Ted Wells says that both the Patriots as a franchise and Tom Brady as an individual cooperated with his Deflategate investigation — but with a major omission in both respects.
With the Patriots, Wells says, refusing to make employee Jim McNally available for a second interview was frustrating.
“The Patriots provided me, in my opinion, with substantial cooperation except in one critical and crucial area: I wanted to do a second interview with Jim McNally. Jim McNally was the second Patriots person I interviewed. I wanted, after I interviewed others including Tom Brady, to do a second interview of McNally, to put other questions to him,” Wells said.
Wells said he was struck by a text message in which McNally called himself “The Deflator” and wanted to ask him about that. But the Patriots refused to put him in touch with McNally for a follow-up.
“I asked for a second interview, I said I would go to New Hampshire, I would interview him in the morning, afternoon night, I would do it whenever he was free. And they said not only could I not interview him, they wouldn’t even tell him of my request for an interview,” Wells said.
Wells said that contrary to reports that McNally talked to him four times and only refused for a fifth interview, Wells actually only wanted to talk to McNally twice.
“NFL security people talked to McNally on three occasions,” Wells said. “They talked to him on the night of the game for approximately 40 minutes, they talked to him the next morning by telephone for about 20 minutes, they talked to him in person I believe the next day for about 30 minutes. Those are three interviews. The Patriots urged me when I got to the case to start fresh, not to pay any attention to what NFL security had done. In fact they thought the people at NFL Security were biased. They applauded when I said I wanted to start fresh. And for them to later say I couldn’t have a second interview with the most important person in the case was a lack of cooperation.”

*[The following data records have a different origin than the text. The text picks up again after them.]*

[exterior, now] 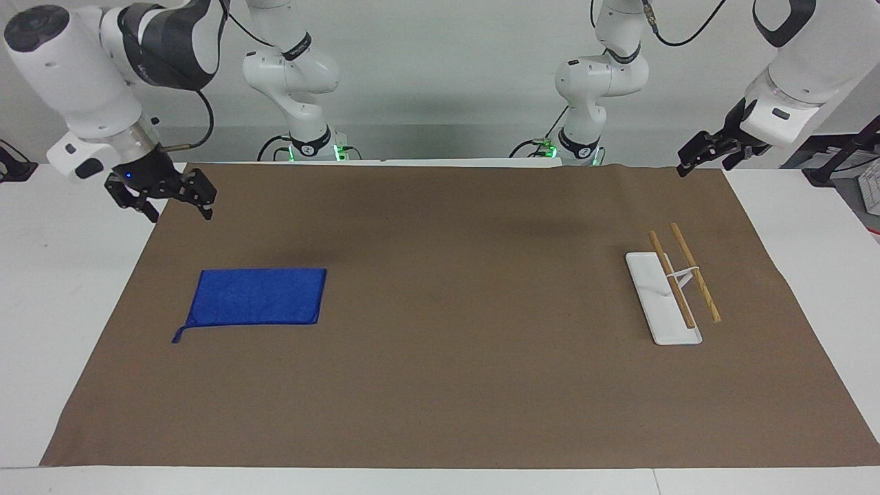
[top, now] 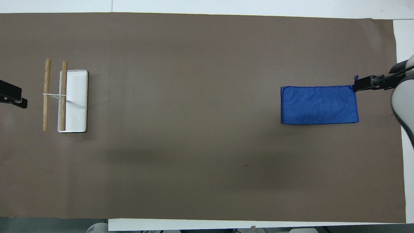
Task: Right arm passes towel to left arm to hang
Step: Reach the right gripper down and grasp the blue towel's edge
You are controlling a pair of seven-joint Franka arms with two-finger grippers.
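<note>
Bare brown mat (exterior: 447,275) lies between towel (exterior: 258,296) and rack (exterior: 670,292).

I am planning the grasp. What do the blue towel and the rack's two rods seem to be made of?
The towel looks like soft matte terry cloth: fuzzy surface, stitched edge, lying limp and flat. The rods look like unpainted wood: tan with grain streaks. Their white base looks smooth, plastic or painted metal.

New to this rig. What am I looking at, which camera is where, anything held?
Two white robot arms work at a table under a brown paper sheet. One picture faces the robots from across the table; the other looks down from above their end. The right arm's wide black claw hangs open and empty over the sheet's edge at its end. The left arm's slim black claw waits, also empty. A flat royal-blue terry towel lies untouched; the white-based rack with two wooden rods stands toward the left arm's end.
</note>
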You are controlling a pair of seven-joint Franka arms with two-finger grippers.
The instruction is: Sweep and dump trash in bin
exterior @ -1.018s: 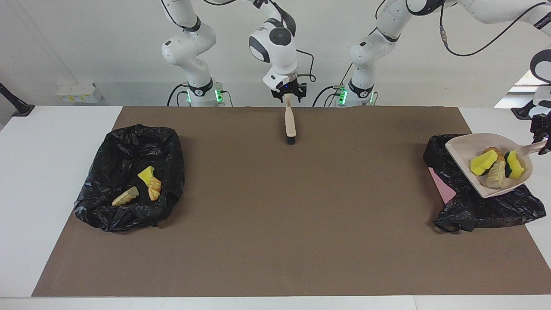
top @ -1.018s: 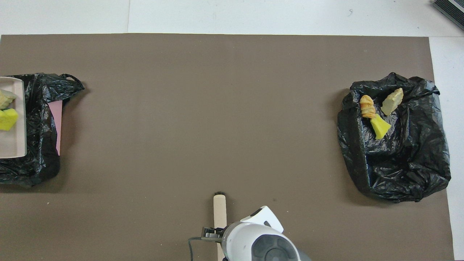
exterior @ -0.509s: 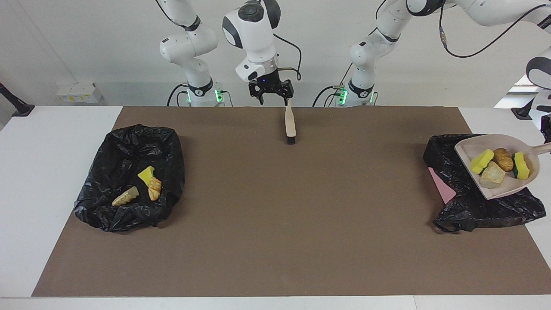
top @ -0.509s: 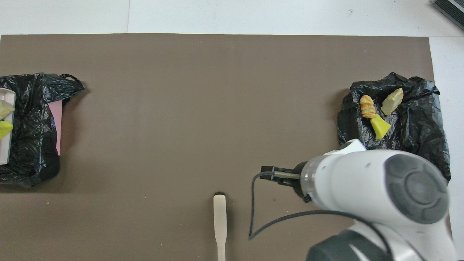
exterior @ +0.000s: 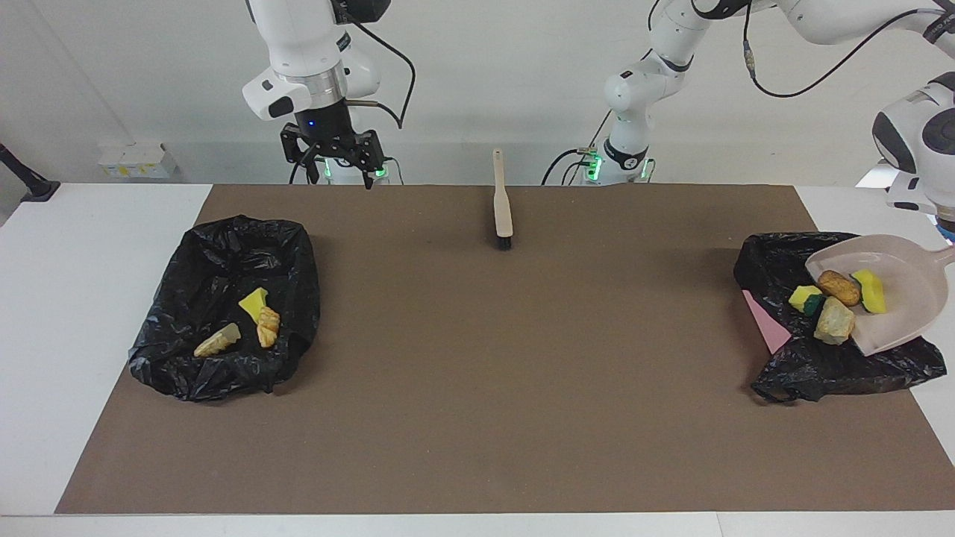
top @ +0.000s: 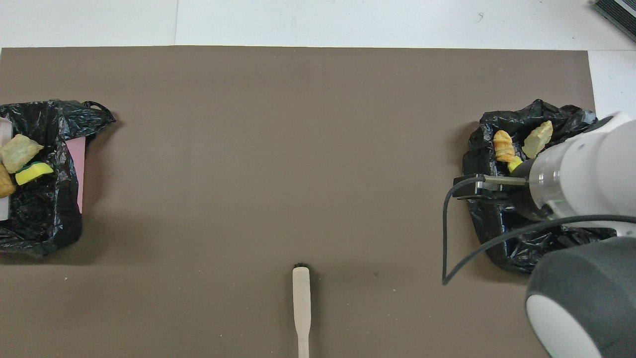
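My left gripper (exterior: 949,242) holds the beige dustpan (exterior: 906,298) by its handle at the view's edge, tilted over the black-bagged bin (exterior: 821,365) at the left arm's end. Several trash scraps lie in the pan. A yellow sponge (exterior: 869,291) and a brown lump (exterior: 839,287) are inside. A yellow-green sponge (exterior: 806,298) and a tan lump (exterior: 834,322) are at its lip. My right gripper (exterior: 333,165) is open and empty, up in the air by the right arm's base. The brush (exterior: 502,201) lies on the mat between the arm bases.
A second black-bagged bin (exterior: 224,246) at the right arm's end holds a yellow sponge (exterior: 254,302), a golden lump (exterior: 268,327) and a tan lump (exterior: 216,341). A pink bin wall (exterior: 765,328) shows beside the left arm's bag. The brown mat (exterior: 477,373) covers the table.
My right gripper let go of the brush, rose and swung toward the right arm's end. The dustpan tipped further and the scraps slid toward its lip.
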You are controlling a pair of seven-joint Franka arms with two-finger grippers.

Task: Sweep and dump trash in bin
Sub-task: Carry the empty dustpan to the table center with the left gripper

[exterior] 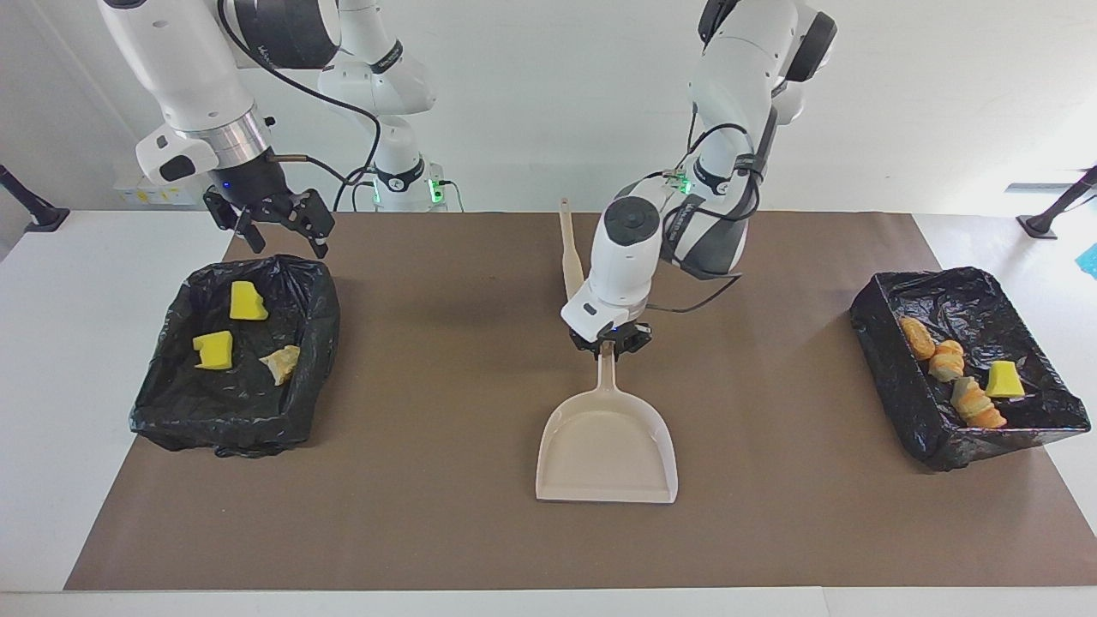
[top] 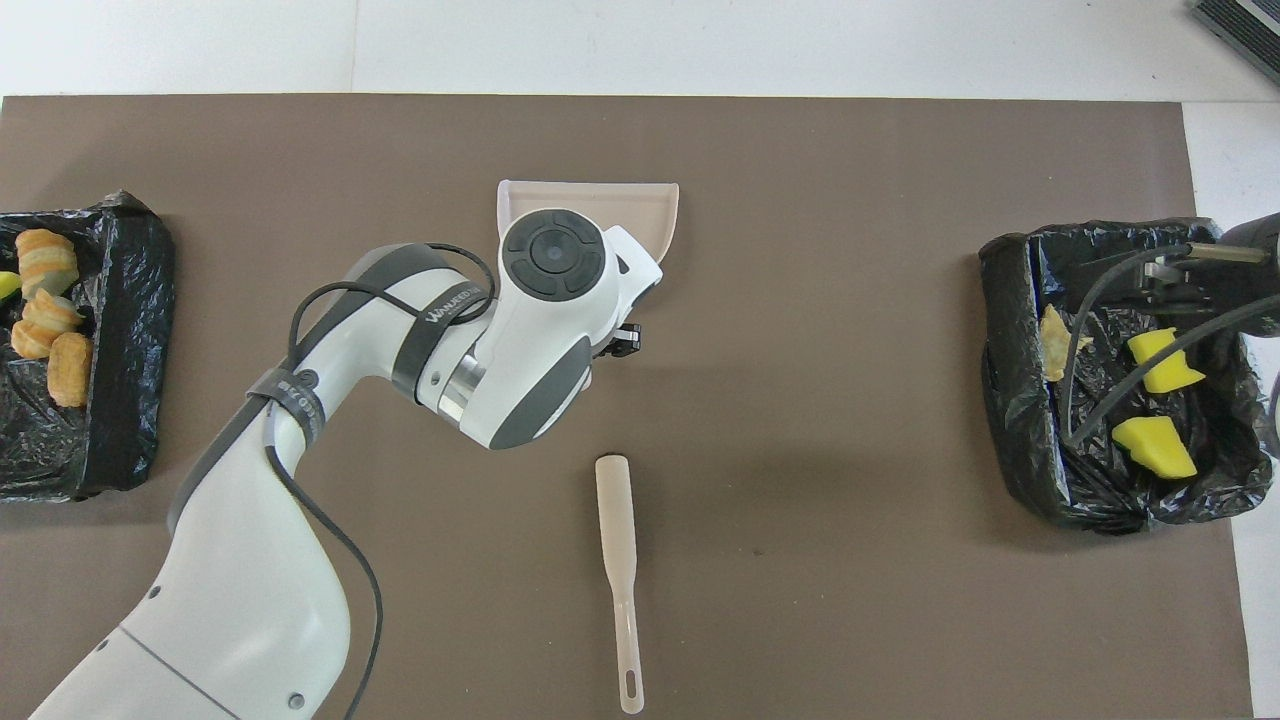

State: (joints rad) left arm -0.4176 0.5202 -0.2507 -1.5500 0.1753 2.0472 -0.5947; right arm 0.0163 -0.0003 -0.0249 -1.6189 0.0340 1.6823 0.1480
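Note:
My left gripper point(exterior: 609, 345) is shut on the handle of the beige dustpan point(exterior: 607, 454), which sits low at the middle of the mat with its mouth pointing away from the robots. In the overhead view the arm's wrist covers most of the dustpan point(top: 655, 205). The trash is in two black-lined bins. Two yellow sponge chunks point(exterior: 248, 302) and a tan scrap point(exterior: 280, 363) lie in the bin point(exterior: 171, 403) at the right arm's end. Bread-like pieces point(exterior: 947, 360) and a sponge wedge point(exterior: 1004, 380) lie in the other bin point(exterior: 908, 411). My right gripper point(exterior: 287, 244) hangs open over the first bin's robot-side edge.
A beige brush point(top: 620, 560) lies on the brown mat point(exterior: 428, 514), nearer to the robots than the dustpan; in the facing view the left arm hides its head. White tabletop borders the mat at both ends.

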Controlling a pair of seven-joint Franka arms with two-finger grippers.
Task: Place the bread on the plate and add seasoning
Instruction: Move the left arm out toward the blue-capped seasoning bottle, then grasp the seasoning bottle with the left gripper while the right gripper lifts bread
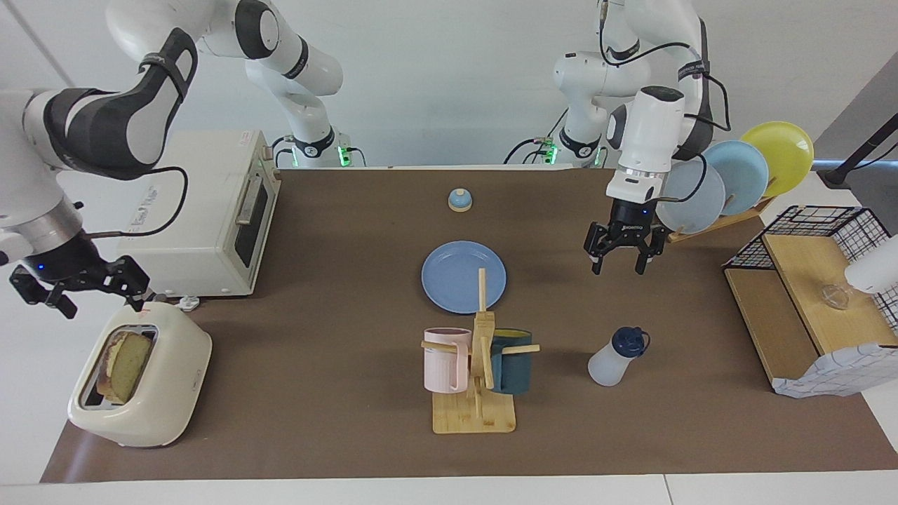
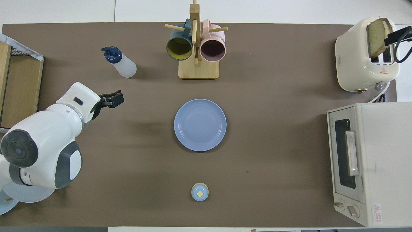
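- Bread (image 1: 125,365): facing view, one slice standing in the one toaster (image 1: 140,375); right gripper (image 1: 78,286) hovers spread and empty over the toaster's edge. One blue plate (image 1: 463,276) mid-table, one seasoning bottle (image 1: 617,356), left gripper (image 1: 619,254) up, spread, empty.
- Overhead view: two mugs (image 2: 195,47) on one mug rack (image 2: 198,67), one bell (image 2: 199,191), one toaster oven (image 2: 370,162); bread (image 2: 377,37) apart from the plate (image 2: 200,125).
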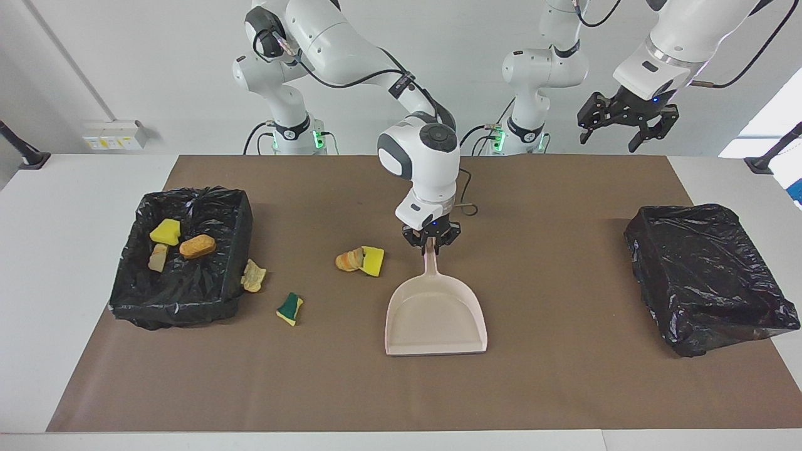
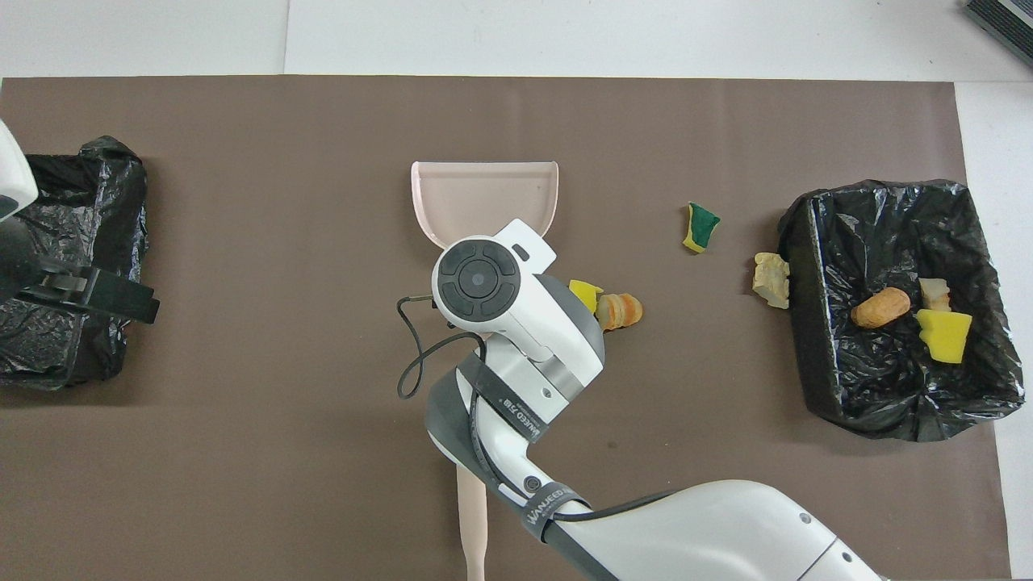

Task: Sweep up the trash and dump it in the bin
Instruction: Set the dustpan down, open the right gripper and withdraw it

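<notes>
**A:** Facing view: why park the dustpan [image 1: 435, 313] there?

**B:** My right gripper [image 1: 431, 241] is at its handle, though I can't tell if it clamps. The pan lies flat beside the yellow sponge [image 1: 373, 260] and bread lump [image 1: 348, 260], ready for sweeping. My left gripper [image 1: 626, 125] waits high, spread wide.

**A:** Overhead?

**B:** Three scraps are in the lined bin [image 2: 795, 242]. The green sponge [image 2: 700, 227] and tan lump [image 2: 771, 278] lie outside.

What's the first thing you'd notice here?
The right pincer at the handle of a beige dustpan lying mid-table. Beside it sit scraps, and more fill the black bin at the right arm's end. The left pincer waits, raised and open.
</notes>
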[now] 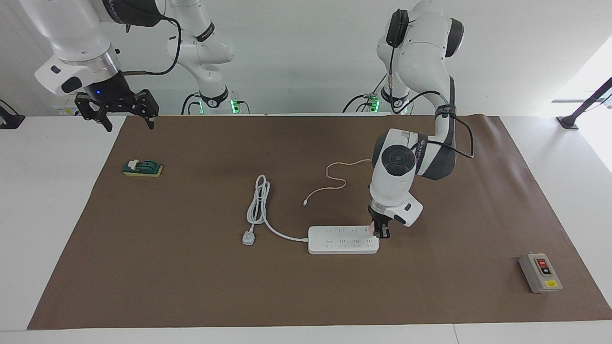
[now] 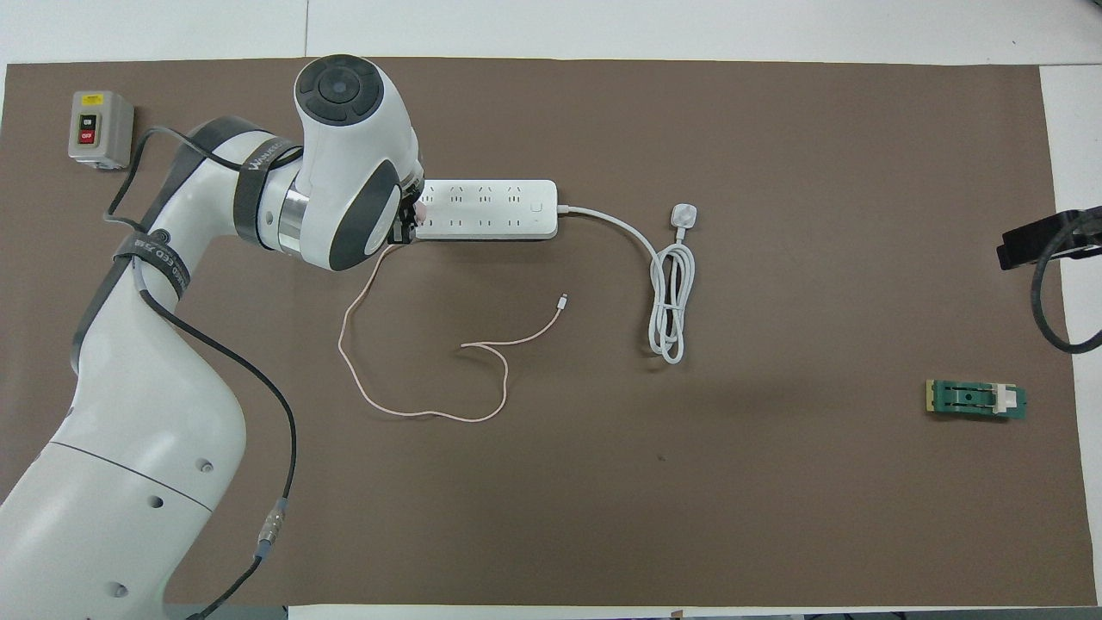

Wells also said that although Brady answered all of his questions in an interview, Brady refused to hand over electronic communications that would have helped in the Deflategate investigation.
“Mr. Brady, the report sets forth, he came to the interview, he answered every question, he did not refuse to answer any questions in terms of the back and forth between Mr. Brady and my team — he was totally cooperative,” Wells said. “At the same time, he refused to permit us to review electronic data from his telephone or other instruments. Most of the key evidence in this case as in most cases comes from people’s cell phones and he refused to let us review the phone. And I want to be crystal clear, I told Mr. Brady and his agents I was willing to not take possession of the phone, I don’t want to see any private communications, I said, ‘You keep the phone, you give me documents that are responsive to this investigation and I will take your word for it’ and they still refused.”
In the case of Brady, the NFL seems particularly troubled that he didn’t fully cooperate with the investigation, suggesting that the cover-up may have been worse than the crime.